Flotilla, altri 26 italiani lasciano Israele: le testimonianze degli attivisti

Ventisei italiani sono stati rimpatriati da Israele dopo essere stati fermati mentre partecipavano alla flottiglia diretta verso Gaza. Gli attivisti hanno presentato un esposto e raccontano quanto accaduto durante il fermo.

Ventisei cittadini italiani sono stati rimpatriati da Israele dopo essere stati fermati mentre partecipavano alla flottiglia diretta verso Gaza. Gli attivisti hanno presentato un esposto e raccontano quanto accaduto durante il fermo. Secondo alcune fonti, le operazioni di rimpatrio sono avvenute nella giornata di venerdì, con il gruppo che ha lasciato il Paese su un volo diretto a Roma.

Le operazioni di fermo e il rimpatrio

Secondo quanto riportato da Sky TG24, i 26 italiani facevano parte di un gruppo internazionale di attivisti che tentava di raggiungere la Striscia di Gaza via mare. Le autorità israeliane hanno fermato la flottiglia e condotto i partecipanti in un centro di detenzione. Repubblica riferisce che il gruppo è stato trattenuto per alcune ore prima di essere accompagnato all’aeroporto e imbarcato su un volo per l’Italia. Alcuni attivisti hanno dichiarato di aver subito la confisca dei telefoni e di altri dispositivi elettronici durante il fermo.

Le testimonianze degli attivisti

Il senatore del Movimento 5 Stelle, Marco Croatti, ha fornito un racconto diretto e preoccupante degli eventi legati al fermo della flottiglia diretta verso Gaza, descrivendo l’intervento delle forze israeliane come particolarmente duro e invasivo. “Hanno spaccato le telecamere con i mitra e ci hanno preso i telefonini. Hanno mandato via prima noi”, ha dichiarato Croatti, sottolineando la rapidità e la fermezza con cui è stato condotto il blitz da parte dell’esercito israeliano.

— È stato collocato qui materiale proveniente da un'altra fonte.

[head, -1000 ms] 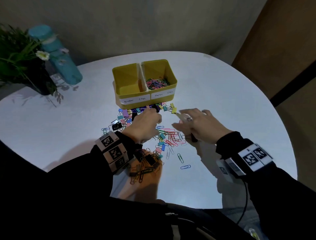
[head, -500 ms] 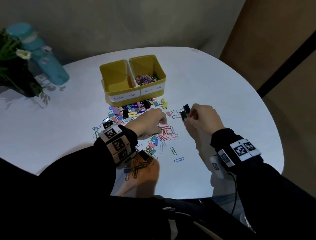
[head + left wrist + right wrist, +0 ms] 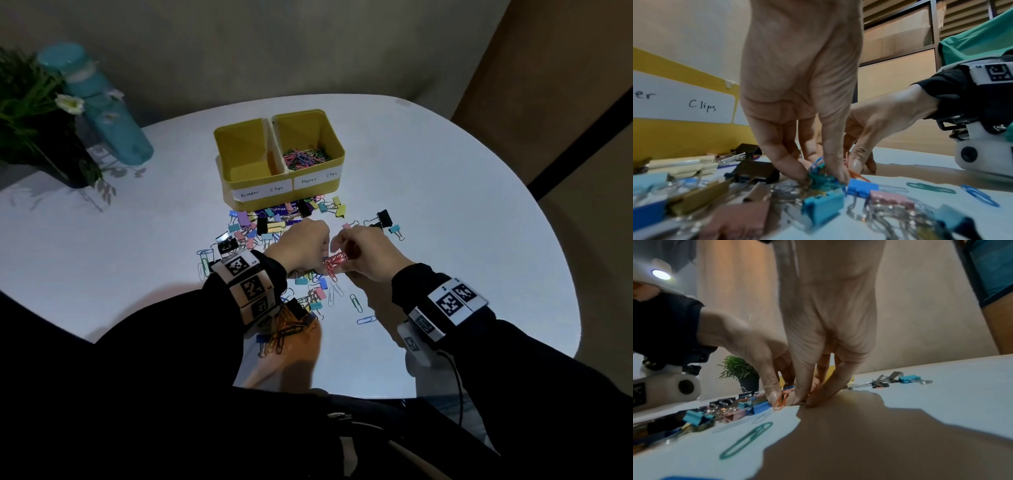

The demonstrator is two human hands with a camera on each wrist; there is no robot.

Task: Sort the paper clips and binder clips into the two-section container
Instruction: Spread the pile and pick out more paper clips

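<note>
Tabletop (image 3: 445,192): white, rounded, grey wall behind, brown panel far right.
Container (image 3: 279,185): yellow, far middle; paper clips (image 3: 306,158) fill its right section, left one bare.
Binder clips (image 3: 274,222): scattered just near of it.
Hands: left hand (image 3: 301,246) pinching teal clips, right hand (image 3: 370,253) pinching red ones.
Far left: plant (image 3: 30,113), teal bottle (image 3: 102,106).

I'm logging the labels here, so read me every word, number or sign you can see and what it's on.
"Binder Clips": handwritten white label on the yellow container's left section.
"Paper Clips": white label on its right section.
"58": small print beside the square marker on the right wristband.
Square markers on both wristbands are codes, not words; other small print there is too blurred.
</note>
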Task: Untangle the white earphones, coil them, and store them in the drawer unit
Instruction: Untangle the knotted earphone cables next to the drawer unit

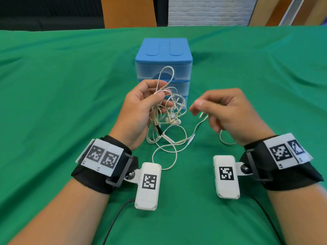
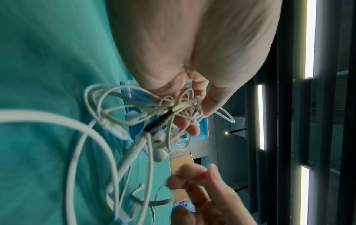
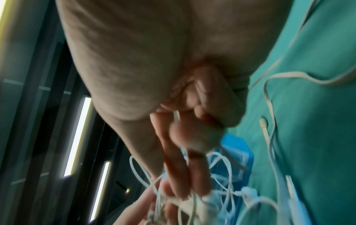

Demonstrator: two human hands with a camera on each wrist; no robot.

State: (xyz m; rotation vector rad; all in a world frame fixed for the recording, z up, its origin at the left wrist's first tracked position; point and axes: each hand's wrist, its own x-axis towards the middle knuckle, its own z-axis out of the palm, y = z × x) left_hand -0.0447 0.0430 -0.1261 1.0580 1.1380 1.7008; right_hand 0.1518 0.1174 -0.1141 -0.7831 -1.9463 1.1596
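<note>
The white earphones [image 1: 169, 110] are a tangled bunch, held up just in front of the blue drawer unit [image 1: 163, 55]. My left hand [image 1: 163, 99] pinches the top of the tangle between thumb and fingers; the earbuds [image 2: 159, 137] and a black sleeve on the cord hang below it. Loose loops and the jack plug [image 1: 191, 138] trail on the green cloth. To the right, my right hand [image 1: 196, 107] is curled around one strand [image 1: 201, 114] of the cord. In the right wrist view that strand [image 3: 175, 117] runs between the fingers. All the drawers look closed.
A green cloth [image 1: 70, 85] covers the whole table, with wide bare areas left and right of the drawer unit. A black cable [image 1: 115, 218] runs from the left wrist camera to the near edge. Wooden panels and a white brick wall stand behind the table.
</note>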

Secondo il senatore, il sequestro degli apparecchi elettronici — comprese telecamere e smartphone — avrebbe avuto l’obiettivo di impedire la documentazione video e fotografica di quanto stava avvenendo a bordo. Un gesto che, stando al racconto degli attivisti, ha alimentato tensioni e preoccupazioni tra i partecipanti alla missione umanitaria, molti dei quali hanno riferito di essere stati trattenuti in condizioni difficili, senza contatti con l’esterno e privati dei propri effetti personali per diverse ore.

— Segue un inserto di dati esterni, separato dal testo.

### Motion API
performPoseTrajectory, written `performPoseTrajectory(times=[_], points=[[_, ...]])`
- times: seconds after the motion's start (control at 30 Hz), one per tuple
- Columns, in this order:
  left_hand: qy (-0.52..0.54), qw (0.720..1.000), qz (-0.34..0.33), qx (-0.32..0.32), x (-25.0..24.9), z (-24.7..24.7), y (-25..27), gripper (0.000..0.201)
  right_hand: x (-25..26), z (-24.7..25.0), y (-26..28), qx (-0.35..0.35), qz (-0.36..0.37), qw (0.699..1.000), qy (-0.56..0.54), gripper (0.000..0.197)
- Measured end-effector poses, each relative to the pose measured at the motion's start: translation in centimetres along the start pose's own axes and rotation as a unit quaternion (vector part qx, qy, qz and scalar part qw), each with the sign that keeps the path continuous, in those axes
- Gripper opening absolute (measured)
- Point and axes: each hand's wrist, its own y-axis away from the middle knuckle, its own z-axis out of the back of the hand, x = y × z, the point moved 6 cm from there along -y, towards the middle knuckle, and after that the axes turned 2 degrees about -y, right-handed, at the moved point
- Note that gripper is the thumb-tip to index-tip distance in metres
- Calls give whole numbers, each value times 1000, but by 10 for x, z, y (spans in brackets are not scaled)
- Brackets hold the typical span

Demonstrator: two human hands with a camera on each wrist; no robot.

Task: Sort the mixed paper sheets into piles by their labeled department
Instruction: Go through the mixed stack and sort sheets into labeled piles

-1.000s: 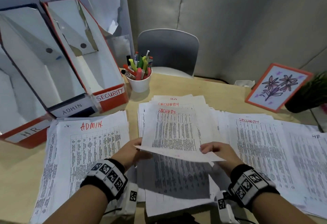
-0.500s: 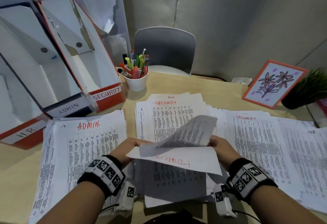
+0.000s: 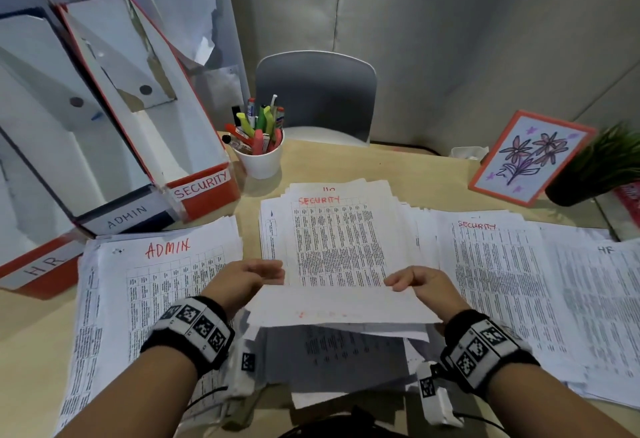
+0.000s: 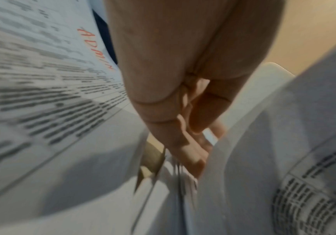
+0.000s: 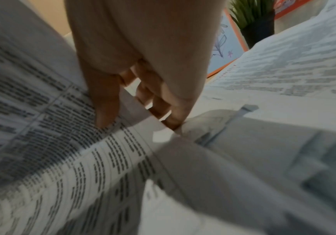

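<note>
Grey padded panels closed off the far side of a pale wooden tabletop point(image 3: 398, 174), with a grey moulded chair point(image 3: 315, 91) pushed in behind it. Three cardboard file boxes leaned at the left, their front strips lettered HR point(image 3: 43, 266), ADMIN point(image 3: 126, 217) and SECURITY point(image 3: 202, 184); the SECURITY and HR boxes had red edges, the ADMIN one dark blue. A white cup of markers point(image 3: 261, 157) stood just beside the SECURITY box. At the right an orange-framed flower drawing point(image 3: 530, 157) leaned next to a spiky green plant in a dark pot point(image 3: 602, 167).

Thin printed sheets, dense with small black tables, covered most of the surface in loose, uneven piles. The ADMIN pile point(image 3: 152, 285) lay at the left, a middle stack point(image 3: 332, 229) topped by a page marked SECURITY in red sat straight ahead, a SECURITY pile point(image 3: 491, 271) lay to its right, and an HR pile point(image 3: 602, 285) at the far right.

The held sheet point(image 3: 339, 309) hung flat above the near part of the middle stack, blank side up, faint red lettering showing through. The left hand point(image 3: 242, 281) pinched its left edge, its grip clamped on the paper. The right hand point(image 3: 420, 285) pinched the right edge, thumb on top and fingers point(image 5: 163, 103) curled beneath. Both wrists wore black bands with square coded markers.
</note>
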Motion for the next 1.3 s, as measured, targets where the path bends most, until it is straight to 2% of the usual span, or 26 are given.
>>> performPoseTrajectory(times=[0.07,0.13,0.3,0.37,0.47,0.6,0.7,0.8,0.87,0.97,1.03,1.1,1.2,1.3], points=[[18,999,-1,-39,-8,5,-8,30,-1,3,-1,-12,20,999,30,44],[27,999,0,-43,-17,2,-13,20,-1,1,0,3,22,999,46,41],[73,997,23,-13,-22,-13,-22,33,-5,-7,0,57,21,996,70,51],[51,999,14,-6,-25,-16,-22,38,-8,-11,0,65,11,995,72,56],[3,998,-24,-51,-28,-13,-21,36,-7,-12,1,75,2,995,72,49],[-50,995,-41,-76,-30,-10,-23,37,-5,-11,4,72,12,995,65,44],[-101,988,-60,-96,-34,-6,-24,36,-5,-7,4,44,24,997,54,51],[-71,989,-81,-99,-34,-6,-23,32,-8,-1,1,15,38,998,49,57],[-44,991,-82,-92,-33,-4,-24,36,-9,1,0,6,38,998,44,54],[-62,993,-83,-64,-33,-2,-23,32,-12,5,-3,-5,30,999,20,55],[-83,992,-92,-35,-32,-2,-22,46,-12,6,-4,-17,25,1000,8,51],[-79,992,-101,-7,-32,-3,-17,51,-5,7,-2,-30,27,999,-1,40],[-88,990,-113,12,-33,-6,-12,48,6,8,-1,-47,36,998,21,36],[-100,989,-107,10,-32,-10,-11,37,4,8,-5,-48,4,999,-14,39]])
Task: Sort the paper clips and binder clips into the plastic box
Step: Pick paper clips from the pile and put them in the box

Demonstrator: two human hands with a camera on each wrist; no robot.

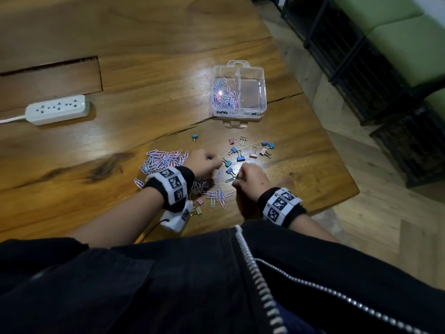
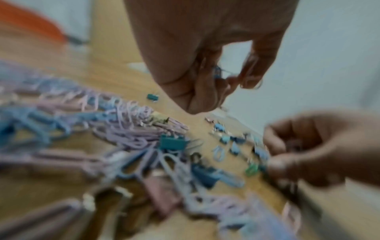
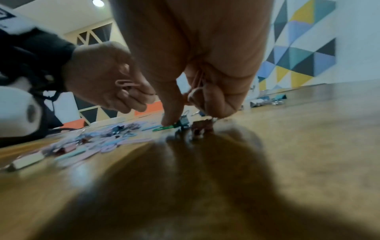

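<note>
Green paper clip (image 3: 164, 128) lies flat, axis left-right.

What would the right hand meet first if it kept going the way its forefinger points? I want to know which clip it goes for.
Probably the green paper clip: the right hand points its forefinger down at the table, the tip right at that clip. A blue binder clip lies just beyond.

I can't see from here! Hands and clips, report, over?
Left hand pinches a pink paper clip. Right hand grips clips, finger on a green paper clip. Plastic box: paper clips left side, right side empty. Binder clips loose; nothing blocking.
</note>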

Diversi membri della flottiglia hanno successivamente presentato un esposto alle autorità italiane, con l’intento di denunciare pubblicamente l’accaduto e sollecitare un’indagine ufficiale. La denuncia verte su presunte violazioni dei diritti fondamentali, tra cui la libertà di movimento e di espressione, oltre che sulle modalità del fermo stesso, che secondo alcune testimonianze sarebbe avvenuto in acque internazionali.

Il caso sta suscitando forti reazioni politiche e mediatiche, soprattutto alla luce del crescente dibattito sulla situazione umanitaria a Gaza e sul ruolo delle missioni civili nel contesto del conflitto. I promotori della flottiglia, tra cui esponenti di diverse organizzazioni umanitarie e parlamentari europei, avevano ribadito l’intento pacifico dell’iniziativa, mirata a portare attenzione sulla crisi in corso e a consegnare beni di prima necessità.

Ora, l’attenzione si sposta sulle autorità diplomatiche italiane, chiamate a fare chiarezza su quanto accaduto e a tutelare i diritti dei cittadini coinvolti. L’episodio aggiunge un ulteriore elemento di tensione in un quadro internazionale già fortemente compromesso, riaccendendo la discussione sulla legittimità delle azioni militari nei confronti delle missioni civili e sull’importanza di garantire trasparenza e rispetto delle convenzioni internazionali.

Le reazioni e le iniziative legali

Secondo quanto riportato da Repubblica, gli attivisti hanno chiesto l’intervento delle autorità italiane e internazionali per fare luce sull’accaduto. L’esposto presentato riguarda il trattamento ricevuto durante il fermo e la confisca dei dispositivi elettronici. Alcuni parlamentari italiani hanno espresso solidarietà agli attivisti e chiesto chiarimenti al governo. Le autorità israeliane, secondo alcune fonti, avrebbero giustificato il fermo con motivi di sicurezza legati al blocco navale su Gaza.